#### TO DO
Starting with the first line below, reproduce each line exactly until you have included the one bearing "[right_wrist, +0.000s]".

Records drawn from a dataset:
• • • • • • •
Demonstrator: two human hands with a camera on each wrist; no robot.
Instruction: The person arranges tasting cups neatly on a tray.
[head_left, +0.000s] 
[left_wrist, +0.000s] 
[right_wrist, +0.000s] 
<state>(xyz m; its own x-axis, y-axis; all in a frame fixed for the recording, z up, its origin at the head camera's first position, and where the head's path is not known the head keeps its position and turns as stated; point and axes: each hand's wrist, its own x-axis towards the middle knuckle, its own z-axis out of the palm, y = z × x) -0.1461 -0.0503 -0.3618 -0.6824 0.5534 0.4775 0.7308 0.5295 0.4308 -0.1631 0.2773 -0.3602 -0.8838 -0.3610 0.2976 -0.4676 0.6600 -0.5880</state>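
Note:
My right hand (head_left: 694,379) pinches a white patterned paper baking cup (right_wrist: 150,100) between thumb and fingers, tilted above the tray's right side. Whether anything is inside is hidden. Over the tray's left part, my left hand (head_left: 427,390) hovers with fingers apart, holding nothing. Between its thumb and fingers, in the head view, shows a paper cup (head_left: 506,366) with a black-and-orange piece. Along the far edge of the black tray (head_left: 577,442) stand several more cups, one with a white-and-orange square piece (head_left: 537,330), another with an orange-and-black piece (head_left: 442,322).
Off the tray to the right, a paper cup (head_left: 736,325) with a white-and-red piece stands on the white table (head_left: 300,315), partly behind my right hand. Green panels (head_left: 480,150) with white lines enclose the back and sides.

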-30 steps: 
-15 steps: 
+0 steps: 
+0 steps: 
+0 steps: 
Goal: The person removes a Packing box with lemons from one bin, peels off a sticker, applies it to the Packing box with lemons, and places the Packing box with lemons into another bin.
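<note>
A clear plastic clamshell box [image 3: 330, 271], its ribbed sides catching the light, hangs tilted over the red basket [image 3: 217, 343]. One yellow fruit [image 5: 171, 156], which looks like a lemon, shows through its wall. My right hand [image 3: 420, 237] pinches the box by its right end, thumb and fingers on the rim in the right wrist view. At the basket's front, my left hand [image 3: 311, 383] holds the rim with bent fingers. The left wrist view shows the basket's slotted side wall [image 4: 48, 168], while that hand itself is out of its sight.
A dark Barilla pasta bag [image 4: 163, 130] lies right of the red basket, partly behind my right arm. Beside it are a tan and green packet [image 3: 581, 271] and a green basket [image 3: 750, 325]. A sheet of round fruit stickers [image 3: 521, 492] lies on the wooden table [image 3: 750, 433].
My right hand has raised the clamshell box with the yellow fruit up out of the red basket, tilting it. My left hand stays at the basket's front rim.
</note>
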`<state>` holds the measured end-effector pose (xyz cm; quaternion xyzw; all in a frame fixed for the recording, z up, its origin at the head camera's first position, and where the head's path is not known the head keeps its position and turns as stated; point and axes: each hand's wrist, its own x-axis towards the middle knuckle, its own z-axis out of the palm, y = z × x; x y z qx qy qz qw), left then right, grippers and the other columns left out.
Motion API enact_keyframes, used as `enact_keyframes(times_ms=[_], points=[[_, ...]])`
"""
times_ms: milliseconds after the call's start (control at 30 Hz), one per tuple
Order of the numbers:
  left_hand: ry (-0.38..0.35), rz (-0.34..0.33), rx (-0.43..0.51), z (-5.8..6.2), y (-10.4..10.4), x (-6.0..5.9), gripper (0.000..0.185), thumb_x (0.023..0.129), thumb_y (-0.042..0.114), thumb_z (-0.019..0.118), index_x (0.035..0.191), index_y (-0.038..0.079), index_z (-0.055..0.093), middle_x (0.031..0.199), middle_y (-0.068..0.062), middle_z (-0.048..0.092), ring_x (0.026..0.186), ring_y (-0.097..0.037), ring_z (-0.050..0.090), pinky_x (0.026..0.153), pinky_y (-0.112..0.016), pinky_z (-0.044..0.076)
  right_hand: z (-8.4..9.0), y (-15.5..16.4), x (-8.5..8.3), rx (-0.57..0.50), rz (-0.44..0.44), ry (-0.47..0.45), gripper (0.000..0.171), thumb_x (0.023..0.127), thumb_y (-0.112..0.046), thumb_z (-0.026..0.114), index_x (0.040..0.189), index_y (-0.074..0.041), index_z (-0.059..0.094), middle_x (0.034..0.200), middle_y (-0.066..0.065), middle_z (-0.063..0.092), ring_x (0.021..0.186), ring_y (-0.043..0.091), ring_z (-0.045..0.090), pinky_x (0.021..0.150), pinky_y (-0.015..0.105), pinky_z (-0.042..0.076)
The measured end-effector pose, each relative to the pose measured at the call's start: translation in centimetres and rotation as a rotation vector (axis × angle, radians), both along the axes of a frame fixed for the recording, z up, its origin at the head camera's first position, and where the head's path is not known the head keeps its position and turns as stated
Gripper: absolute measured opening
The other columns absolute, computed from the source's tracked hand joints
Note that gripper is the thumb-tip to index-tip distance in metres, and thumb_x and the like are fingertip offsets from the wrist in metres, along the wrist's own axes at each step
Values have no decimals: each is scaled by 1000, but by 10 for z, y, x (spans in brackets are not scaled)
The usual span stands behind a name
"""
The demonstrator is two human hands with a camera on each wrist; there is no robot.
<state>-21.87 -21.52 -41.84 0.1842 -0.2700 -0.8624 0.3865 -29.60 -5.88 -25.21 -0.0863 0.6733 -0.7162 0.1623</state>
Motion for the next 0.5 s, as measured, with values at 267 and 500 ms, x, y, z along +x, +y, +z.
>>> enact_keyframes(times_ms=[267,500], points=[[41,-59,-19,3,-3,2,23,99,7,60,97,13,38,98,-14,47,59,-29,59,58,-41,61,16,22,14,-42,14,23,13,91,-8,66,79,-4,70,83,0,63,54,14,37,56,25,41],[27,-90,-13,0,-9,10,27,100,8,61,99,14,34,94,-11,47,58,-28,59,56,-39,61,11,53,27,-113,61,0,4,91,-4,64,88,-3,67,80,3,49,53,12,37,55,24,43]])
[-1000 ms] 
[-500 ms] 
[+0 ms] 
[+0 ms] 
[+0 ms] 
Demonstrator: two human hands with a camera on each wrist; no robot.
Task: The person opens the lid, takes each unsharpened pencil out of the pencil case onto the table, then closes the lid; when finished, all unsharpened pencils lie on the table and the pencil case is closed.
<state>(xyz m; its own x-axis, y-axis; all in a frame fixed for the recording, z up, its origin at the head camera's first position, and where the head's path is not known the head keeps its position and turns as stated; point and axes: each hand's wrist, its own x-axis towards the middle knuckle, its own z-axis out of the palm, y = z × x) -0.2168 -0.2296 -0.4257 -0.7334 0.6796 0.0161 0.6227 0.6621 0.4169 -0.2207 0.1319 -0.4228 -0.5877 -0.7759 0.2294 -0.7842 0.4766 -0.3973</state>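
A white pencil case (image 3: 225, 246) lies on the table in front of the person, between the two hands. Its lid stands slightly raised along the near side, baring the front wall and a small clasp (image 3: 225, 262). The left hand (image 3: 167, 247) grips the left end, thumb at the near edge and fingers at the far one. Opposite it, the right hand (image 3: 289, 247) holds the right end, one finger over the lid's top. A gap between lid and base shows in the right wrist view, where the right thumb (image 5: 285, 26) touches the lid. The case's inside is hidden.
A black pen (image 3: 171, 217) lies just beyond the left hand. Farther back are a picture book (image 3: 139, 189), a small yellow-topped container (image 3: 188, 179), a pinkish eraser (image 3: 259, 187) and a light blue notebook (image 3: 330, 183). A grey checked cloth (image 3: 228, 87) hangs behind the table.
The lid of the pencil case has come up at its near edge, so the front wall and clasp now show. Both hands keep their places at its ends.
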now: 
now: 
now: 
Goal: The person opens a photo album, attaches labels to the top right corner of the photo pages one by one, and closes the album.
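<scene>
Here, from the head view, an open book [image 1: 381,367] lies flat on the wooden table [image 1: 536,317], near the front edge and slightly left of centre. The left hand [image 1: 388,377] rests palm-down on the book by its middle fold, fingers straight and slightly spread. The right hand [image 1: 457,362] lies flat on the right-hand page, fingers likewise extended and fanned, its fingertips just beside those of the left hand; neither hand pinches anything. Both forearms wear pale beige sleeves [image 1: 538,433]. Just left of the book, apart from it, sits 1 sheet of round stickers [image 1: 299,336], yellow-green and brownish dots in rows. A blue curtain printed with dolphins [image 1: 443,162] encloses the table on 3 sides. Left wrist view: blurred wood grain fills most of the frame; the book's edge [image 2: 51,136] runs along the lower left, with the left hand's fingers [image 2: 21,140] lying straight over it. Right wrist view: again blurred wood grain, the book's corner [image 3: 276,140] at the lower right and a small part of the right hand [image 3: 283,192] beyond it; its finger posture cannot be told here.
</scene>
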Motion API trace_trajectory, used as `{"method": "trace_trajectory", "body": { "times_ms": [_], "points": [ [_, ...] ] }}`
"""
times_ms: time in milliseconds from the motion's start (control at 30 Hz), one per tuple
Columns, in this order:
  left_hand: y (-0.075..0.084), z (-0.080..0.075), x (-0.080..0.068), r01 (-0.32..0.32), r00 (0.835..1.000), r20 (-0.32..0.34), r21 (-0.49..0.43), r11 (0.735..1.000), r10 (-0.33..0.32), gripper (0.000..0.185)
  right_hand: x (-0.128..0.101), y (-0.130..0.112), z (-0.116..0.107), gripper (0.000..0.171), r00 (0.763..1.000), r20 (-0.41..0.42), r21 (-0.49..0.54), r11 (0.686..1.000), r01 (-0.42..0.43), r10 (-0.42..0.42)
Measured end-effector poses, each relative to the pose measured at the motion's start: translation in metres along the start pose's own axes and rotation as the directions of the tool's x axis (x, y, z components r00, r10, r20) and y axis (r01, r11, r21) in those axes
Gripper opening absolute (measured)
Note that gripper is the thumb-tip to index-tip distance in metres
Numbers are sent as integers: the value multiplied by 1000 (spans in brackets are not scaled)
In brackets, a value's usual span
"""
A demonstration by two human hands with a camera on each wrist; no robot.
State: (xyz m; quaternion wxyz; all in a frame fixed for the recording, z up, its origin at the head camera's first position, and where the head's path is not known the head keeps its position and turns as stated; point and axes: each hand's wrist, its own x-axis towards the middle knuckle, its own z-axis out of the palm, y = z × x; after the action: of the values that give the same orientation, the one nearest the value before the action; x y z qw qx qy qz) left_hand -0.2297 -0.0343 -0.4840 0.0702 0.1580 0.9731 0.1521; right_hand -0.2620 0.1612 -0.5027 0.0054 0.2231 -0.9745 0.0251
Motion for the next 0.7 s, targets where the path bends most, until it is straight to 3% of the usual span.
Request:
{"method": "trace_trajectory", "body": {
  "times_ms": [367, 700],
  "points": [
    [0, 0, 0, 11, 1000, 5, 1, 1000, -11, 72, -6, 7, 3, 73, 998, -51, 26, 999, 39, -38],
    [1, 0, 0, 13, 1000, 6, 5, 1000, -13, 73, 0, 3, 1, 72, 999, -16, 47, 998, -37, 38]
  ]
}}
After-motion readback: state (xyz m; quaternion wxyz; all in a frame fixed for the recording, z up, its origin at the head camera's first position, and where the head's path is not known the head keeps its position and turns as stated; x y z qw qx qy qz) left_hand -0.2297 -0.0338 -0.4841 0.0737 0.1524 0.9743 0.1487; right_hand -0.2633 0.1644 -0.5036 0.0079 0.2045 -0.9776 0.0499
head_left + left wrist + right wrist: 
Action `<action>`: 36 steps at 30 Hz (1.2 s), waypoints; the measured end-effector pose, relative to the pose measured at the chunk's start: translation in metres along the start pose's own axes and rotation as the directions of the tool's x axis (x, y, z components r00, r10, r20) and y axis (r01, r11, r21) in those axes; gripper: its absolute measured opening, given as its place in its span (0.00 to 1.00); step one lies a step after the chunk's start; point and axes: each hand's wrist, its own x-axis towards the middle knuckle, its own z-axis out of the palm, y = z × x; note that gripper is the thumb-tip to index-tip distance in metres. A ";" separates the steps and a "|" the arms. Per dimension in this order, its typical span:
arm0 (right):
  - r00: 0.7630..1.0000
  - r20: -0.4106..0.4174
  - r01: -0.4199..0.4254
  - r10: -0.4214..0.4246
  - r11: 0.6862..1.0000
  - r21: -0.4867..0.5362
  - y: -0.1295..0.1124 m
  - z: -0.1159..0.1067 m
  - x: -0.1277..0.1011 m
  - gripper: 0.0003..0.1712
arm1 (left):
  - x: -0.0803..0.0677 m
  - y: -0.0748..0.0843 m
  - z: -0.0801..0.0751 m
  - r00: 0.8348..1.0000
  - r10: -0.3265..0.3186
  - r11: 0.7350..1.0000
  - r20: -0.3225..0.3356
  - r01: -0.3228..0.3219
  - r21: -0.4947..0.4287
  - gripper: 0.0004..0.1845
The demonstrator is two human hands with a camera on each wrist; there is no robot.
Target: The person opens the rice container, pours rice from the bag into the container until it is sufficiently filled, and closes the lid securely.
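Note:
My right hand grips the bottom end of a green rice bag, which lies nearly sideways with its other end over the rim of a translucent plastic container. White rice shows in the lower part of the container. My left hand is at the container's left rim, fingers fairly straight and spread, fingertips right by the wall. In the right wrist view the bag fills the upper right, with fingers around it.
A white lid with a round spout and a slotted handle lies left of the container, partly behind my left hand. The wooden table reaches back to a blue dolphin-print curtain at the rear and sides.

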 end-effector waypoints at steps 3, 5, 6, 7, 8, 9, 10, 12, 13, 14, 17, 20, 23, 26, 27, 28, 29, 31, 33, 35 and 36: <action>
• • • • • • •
#### EXERCISE OUTPUT
Demonstrator: two human hands with a camera on each wrist; no robot.
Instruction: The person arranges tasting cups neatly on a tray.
[head_left, +0.000s] 
[left_wrist, +0.000s] 
[right_wrist, +0.000s] 

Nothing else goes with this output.